The future of cancer care may involve a vaccine tailored to each patient’s tumor. Researchers in Japan have developed an experimental mRNA-based vaccine that targets gastric cancer metastases to the peritoneum, achieving complete tumor eradication in mice when combined with existing immunotherapy.
The study, led by Professor Kazuhiro Kakimi at Kindai University and published in Gastric Cancer on July 31, 2025, highlights a promising path toward personalized cancer treatment using the same lipid nanoparticle delivery platform as COVID-19 mRNA vaccines.
Why Peritoneal Metastases Are So Difficult to Treat
Gastric cancer, the fifth most common cancer worldwide, remains a leading cause of cancer-related death. Peritoneal metastasis—where tumor cells spread to the lining of the abdominal cavity—is the most common form of recurrence after surgery and is associated with a median survival of only four to six months. Current first-line treatments, such as anti-PD-1 therapy combined with chemotherapy, often fail in these patients. Immunotherapy, which works by harnessing the immune system to fight cancer, has shown limited success against this form of disease spread.
How the mRNA Vaccine Works
The Kindai University team created a vaccine containing messenger RNA (mRNA) that encodes three tumor-specific neoantigens (neoAgs) previously identified in a mouse gastric cancer cell line. These mRNA molecules were encapsulated in lipid nanoparticles (LNPs) for delivery. Once injected, the vaccine triggered the immune system to produce high numbers of cytotoxic T cells programmed to recognize and attack cancer cells displaying those specific neoAgs.
Two doses of the mRNA-LNP vaccine induced stronger immune responses than a dendritic cell-based vaccine. In mice with subcutaneous tumors, the vaccine alone eradicated cancer in all treated animals. Combining the vaccine with anti-PD-1 therapy—a checkpoint inhibitor targeting the PD-1 protein—sustained tumor-fighting T cells and prevented relapse. In models of peritoneal metastasis, the combination therapy reduced or eliminated tumor spread.

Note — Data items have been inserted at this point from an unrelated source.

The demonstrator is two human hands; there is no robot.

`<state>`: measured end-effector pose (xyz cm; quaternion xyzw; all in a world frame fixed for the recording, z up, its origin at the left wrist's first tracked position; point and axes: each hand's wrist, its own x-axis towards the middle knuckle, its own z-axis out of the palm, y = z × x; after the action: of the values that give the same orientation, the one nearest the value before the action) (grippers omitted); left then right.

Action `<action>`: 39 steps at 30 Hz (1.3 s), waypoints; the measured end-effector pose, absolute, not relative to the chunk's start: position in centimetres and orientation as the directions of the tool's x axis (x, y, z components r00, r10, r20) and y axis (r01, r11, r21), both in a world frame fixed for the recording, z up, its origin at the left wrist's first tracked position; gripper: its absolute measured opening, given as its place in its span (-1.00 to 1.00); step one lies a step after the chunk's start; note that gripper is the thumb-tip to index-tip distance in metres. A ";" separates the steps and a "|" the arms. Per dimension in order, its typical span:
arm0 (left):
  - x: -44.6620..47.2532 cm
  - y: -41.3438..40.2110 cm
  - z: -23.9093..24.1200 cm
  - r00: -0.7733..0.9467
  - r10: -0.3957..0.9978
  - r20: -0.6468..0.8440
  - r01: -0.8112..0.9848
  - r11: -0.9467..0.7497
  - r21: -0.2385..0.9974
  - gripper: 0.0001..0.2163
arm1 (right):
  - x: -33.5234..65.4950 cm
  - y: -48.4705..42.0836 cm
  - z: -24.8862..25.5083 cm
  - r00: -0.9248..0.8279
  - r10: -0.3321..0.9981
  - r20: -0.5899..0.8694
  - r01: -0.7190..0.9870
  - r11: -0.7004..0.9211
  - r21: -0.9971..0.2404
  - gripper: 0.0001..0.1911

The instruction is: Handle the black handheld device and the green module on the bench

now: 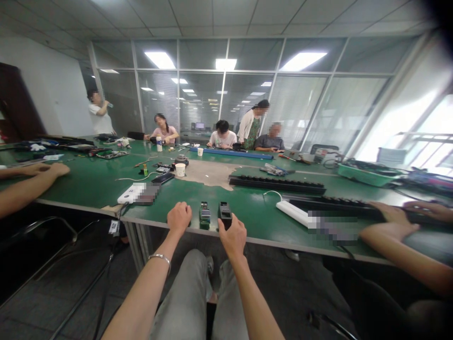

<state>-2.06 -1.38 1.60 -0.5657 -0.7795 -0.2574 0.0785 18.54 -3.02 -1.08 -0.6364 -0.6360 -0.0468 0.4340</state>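
My left hand [179,218] rests at the table's near edge with its fingers curled in a loose fist. Nothing shows in it, though the palm side is hidden. Just to its right, a small green circuit board [205,216] with a grey screen-like part stands or lies on the table, untouched. My right hand [233,234] grips the lower right side of a black device casing [225,213], which has a window-like opening and sits right of the board. Part of the casing is hidden behind my fingers.
Around me on the green table [255,212] are a white power bank [134,193], a paper cup [180,170], long black strips [278,184], a white bar [295,212] and a green basket [368,174]. Co-workers' arms [389,226] reach in from both sides. Several people are across the table.
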 end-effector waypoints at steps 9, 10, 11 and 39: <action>-1.9 -1.4 1.5 -0.325 0.842 0.431 0.933 0.211 0.291 -0.68 | 18.6 -3.6 -1.4 0.154 0.737 0.658 0.891 0.185 -0.415 -0.05; -1.9 -1.4 1.5 -0.324 0.845 0.425 0.933 0.211 0.293 -0.68 | 18.6 -3.6 -1.4 0.154 0.736 0.659 0.893 0.182 -0.413 -0.06; -1.8 -1.4 1.5 -0.325 0.848 0.418 0.932 0.211 0.295 -0.68 | 18.7 -3.7 -1.4 0.152 0.735 0.661 0.894 0.183 -0.410 -0.06; -2.1 -1.3 1.6 -0.261 0.859 0.440 0.945 0.136 0.297 -0.72 | 18.0 -4.0 0.5 0.174 0.792 0.586 0.912 0.096 -0.400 -0.57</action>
<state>-2.08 -1.34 1.63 -0.6021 -0.7491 -0.2637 0.0818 18.00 -4.01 0.50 -0.6677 -0.6378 -0.0797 0.3756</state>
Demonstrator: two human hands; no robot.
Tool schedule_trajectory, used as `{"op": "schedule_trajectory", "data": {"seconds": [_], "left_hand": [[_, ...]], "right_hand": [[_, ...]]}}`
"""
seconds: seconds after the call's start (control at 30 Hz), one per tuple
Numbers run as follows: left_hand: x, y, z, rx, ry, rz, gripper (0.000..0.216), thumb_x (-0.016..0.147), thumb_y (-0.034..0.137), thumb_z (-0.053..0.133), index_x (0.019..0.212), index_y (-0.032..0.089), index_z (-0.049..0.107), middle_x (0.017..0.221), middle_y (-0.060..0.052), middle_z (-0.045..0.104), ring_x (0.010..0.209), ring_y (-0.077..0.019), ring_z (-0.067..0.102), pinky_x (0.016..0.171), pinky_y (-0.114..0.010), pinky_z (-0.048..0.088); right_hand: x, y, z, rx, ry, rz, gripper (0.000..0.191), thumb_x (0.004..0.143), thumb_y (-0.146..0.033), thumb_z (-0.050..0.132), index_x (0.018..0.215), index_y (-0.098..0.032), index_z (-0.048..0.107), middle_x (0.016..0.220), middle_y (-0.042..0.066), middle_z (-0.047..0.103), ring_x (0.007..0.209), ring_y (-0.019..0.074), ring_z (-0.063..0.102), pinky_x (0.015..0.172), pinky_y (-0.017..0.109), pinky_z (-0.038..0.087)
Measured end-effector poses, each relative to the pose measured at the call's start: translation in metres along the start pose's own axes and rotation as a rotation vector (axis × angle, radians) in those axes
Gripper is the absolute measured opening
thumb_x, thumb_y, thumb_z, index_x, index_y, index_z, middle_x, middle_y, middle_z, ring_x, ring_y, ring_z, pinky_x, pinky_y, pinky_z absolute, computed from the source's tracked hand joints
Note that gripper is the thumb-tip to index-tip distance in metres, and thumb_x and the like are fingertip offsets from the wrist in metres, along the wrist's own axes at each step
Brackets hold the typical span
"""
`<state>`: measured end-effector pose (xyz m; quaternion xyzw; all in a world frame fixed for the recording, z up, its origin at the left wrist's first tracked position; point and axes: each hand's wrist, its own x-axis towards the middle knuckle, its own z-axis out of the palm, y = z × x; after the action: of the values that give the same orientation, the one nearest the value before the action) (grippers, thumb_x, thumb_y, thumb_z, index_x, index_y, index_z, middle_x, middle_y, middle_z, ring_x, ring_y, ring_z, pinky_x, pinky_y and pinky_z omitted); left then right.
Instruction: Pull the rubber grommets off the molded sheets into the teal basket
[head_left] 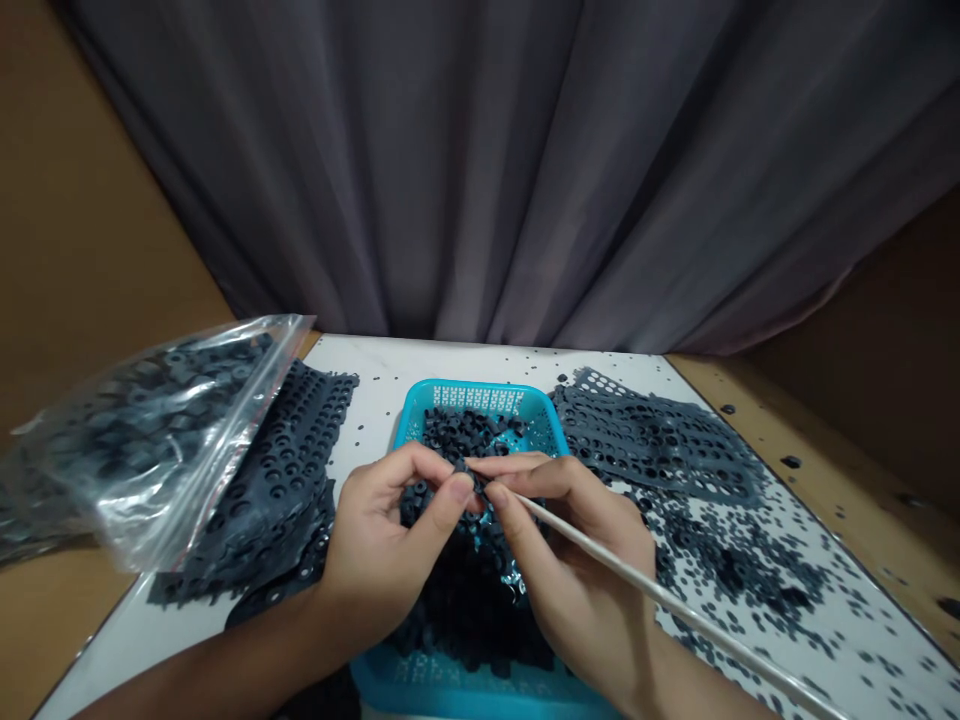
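Note:
Over a blue plastic basket (559,425) full of small black rubber parts (480,610), my two hands meet fingertip to fingertip. My left hand (397,530) pinches one small black rubber part (463,468) between thumb and forefinger. A long thin pale stick (660,595) lies across my right hand (577,560), gripped between thumb and fingers. Its tip is close to the black part, but the fingers hide whether it goes into it. The far end of the stick runs out at the lower right.
A clear zip bag (172,430) of black parts lies at left on stacked black rubber sheets (292,450) with round recesses. At right are punched black sheets (660,440) and scattered black scraps (742,570). A grey curtain (465,170) hangs behind the white table (360,355).

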<state>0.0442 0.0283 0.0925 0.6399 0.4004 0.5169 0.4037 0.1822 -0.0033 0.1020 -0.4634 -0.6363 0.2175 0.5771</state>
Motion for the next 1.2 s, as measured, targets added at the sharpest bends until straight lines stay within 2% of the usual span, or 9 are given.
{"op": "schedule_trajectory", "data": {"seconds": [0.13,0.27,0.4,0.53,0.7,0.93,1.2], "left_hand": [[-0.001,0.002,0.001,-0.018,-0.017,0.0,0.015,0.081,0.016,0.059,0.066,0.021,0.06,0.06,0.005,0.068,0.059,-0.0082,0.063,0.06,-0.015,0.049],[-0.001,0.004,0.0,-0.014,-0.029,-0.004,0.015,0.08,0.017,0.06,0.065,0.021,0.06,0.06,0.004,0.069,0.06,-0.009,0.064,0.061,-0.016,0.051],[0.0,0.003,0.001,-0.004,0.026,-0.046,0.015,0.079,0.017,0.061,0.065,0.02,0.06,0.058,0.004,0.069,0.057,-0.0094,0.064,0.059,-0.017,0.051],[0.0,0.0,0.001,-0.007,0.021,-0.044,0.015,0.08,0.017,0.061,0.066,0.021,0.06,0.06,0.004,0.069,0.059,-0.0095,0.065,0.061,-0.017,0.051],[0.0,0.002,0.0,0.01,0.028,-0.027,0.015,0.079,0.017,0.062,0.066,0.021,0.06,0.06,0.006,0.069,0.058,-0.0075,0.064,0.059,-0.015,0.049],[0.001,0.003,0.0,0.037,0.039,-0.022,0.015,0.079,0.018,0.061,0.064,0.02,0.06,0.059,0.004,0.068,0.056,-0.0092,0.063,0.057,-0.017,0.049],[0.0,0.004,0.0,0.049,0.029,-0.028,0.015,0.08,0.02,0.06,0.064,0.02,0.06,0.059,0.002,0.068,0.056,-0.0116,0.062,0.057,-0.02,0.05]], "right_hand": [[0.001,0.001,0.0,-0.005,-0.006,-0.007,0.013,0.081,-0.008,0.059,0.076,-0.021,0.058,0.086,0.0,0.074,0.085,0.0123,0.07,0.077,0.024,0.054],[0.004,0.002,-0.002,0.033,0.011,0.071,0.012,0.082,-0.011,0.06,0.075,-0.021,0.058,0.089,-0.001,0.074,0.085,0.013,0.07,0.077,0.025,0.055],[0.007,-0.004,-0.005,0.154,0.025,0.145,0.012,0.082,-0.014,0.062,0.073,-0.021,0.059,0.087,-0.001,0.074,0.084,0.0133,0.071,0.074,0.023,0.056],[0.009,-0.009,-0.006,0.296,0.009,0.226,0.013,0.082,-0.016,0.064,0.07,-0.021,0.059,0.084,0.0,0.074,0.081,0.0138,0.071,0.072,0.023,0.057],[0.009,-0.009,-0.005,0.366,-0.028,0.287,0.012,0.081,-0.016,0.065,0.07,-0.02,0.061,0.086,0.001,0.075,0.081,0.0129,0.071,0.073,0.022,0.057],[0.007,-0.009,-0.004,0.337,-0.016,0.274,0.011,0.081,-0.016,0.065,0.071,-0.02,0.062,0.082,0.0,0.074,0.085,0.0125,0.07,0.076,0.021,0.056],[0.007,-0.01,-0.004,0.253,-0.003,0.211,0.011,0.08,-0.015,0.064,0.07,-0.02,0.062,0.082,0.002,0.074,0.079,0.0146,0.071,0.07,0.024,0.058]]}}
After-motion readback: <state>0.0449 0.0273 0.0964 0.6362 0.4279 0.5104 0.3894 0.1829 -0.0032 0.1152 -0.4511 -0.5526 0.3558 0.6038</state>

The Role of “Progenitor-Exhausted” T Cells
Tumor-reactive T cells often lose effectiveness over time, a process known as exhaustion. The researchers found that while anti-PD-1 therapy increased short-lived “intermediate exhausted” T cells, it did not boost the progenitor-exhausted (Texprog) cells that replenish them. The mRNA vaccine expanded these Texprog cells, and when combined with anti-PD-1, both populations increased, producing a durable antitumor effect. This targeted approach reflects the principles behind targeted cancer therapies, which focus treatment on specific molecular features of cancer cells.
“NeoAgs, derived from individual genetic alterations in each cancer patient, serve as unique immunological targets on tumor cells and represent the key to personalized immunotherapy,” said Prof. Kakimi.

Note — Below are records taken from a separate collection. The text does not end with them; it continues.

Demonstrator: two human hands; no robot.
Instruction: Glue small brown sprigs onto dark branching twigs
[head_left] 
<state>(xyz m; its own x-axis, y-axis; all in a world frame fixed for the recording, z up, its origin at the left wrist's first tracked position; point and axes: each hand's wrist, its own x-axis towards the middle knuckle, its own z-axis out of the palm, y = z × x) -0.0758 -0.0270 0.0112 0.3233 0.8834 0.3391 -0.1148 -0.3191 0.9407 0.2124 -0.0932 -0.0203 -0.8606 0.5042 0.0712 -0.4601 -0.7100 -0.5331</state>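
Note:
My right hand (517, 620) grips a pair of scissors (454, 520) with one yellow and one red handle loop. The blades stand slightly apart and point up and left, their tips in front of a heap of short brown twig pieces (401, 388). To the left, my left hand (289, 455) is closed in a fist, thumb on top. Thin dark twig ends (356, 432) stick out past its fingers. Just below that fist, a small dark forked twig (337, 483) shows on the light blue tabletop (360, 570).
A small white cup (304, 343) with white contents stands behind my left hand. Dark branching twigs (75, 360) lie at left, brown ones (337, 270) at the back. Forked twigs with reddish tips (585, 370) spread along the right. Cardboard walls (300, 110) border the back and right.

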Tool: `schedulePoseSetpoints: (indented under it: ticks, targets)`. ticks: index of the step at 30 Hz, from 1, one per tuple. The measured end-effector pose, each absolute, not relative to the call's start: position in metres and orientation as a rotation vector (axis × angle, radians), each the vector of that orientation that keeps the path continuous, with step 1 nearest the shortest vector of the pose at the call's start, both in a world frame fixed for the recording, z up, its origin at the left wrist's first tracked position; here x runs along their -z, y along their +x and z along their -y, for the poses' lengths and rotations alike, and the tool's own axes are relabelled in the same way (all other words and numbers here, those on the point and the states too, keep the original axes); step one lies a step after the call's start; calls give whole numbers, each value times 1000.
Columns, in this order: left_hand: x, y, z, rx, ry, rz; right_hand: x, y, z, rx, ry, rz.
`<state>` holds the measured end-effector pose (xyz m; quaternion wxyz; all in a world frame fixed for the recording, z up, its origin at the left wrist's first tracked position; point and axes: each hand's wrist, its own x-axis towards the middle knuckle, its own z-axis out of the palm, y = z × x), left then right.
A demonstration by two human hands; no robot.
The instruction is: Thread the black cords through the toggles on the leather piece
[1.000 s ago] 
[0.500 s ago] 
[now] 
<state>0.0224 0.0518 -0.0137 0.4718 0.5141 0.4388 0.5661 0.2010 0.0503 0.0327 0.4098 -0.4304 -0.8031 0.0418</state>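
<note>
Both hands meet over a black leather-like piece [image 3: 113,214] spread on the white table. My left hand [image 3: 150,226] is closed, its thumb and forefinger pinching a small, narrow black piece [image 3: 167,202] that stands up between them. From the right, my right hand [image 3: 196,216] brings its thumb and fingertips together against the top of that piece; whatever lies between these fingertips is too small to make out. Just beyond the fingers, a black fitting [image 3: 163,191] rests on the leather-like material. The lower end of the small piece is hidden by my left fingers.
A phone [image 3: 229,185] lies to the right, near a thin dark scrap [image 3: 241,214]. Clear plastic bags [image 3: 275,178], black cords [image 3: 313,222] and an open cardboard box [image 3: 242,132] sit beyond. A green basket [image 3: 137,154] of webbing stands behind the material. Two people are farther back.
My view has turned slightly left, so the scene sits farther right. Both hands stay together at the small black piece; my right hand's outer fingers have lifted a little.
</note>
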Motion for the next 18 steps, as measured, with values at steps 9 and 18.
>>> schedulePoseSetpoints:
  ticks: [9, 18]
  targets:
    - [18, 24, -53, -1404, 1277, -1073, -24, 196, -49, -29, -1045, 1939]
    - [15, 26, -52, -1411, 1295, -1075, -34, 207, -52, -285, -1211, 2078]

Challenges and the Road Ahead
Despite the promising results, a major hurdle remains: identifying which neoantigens in each patient’s tumor will be recognized and attacked by T cells in the body. The process currently relies on complex prediction algorithms that are still being refined. Multiple pharmaceutical companies, including Moderna and BioNTech, are running clinical trials with neoAg-based mRNA vaccines in other cancers, often paired with checkpoint inhibitors.
Why This Matters for Personalized Medicine
Unlike conventional tumor-associated antigens, neoAgs arise from patient-specific mutations and are not found in normal tissue. This makes them ideal for highly targeted therapies that avoid damaging healthy cells. The Kindai University results suggest that combining such vaccines with checkpoint blockade could overcome one of the toughest barriers in gastric cancer treatment—peritoneal metastasis. If similar outcomes can be achieved in human trials, patients with otherwise untreatable tumor spread might one day receive a custom-built mRNA shot designed from the genetic code of their own cancer. This concept is central to precision medicine, which tailors treatment to the unique genetic and molecular profile of each patient.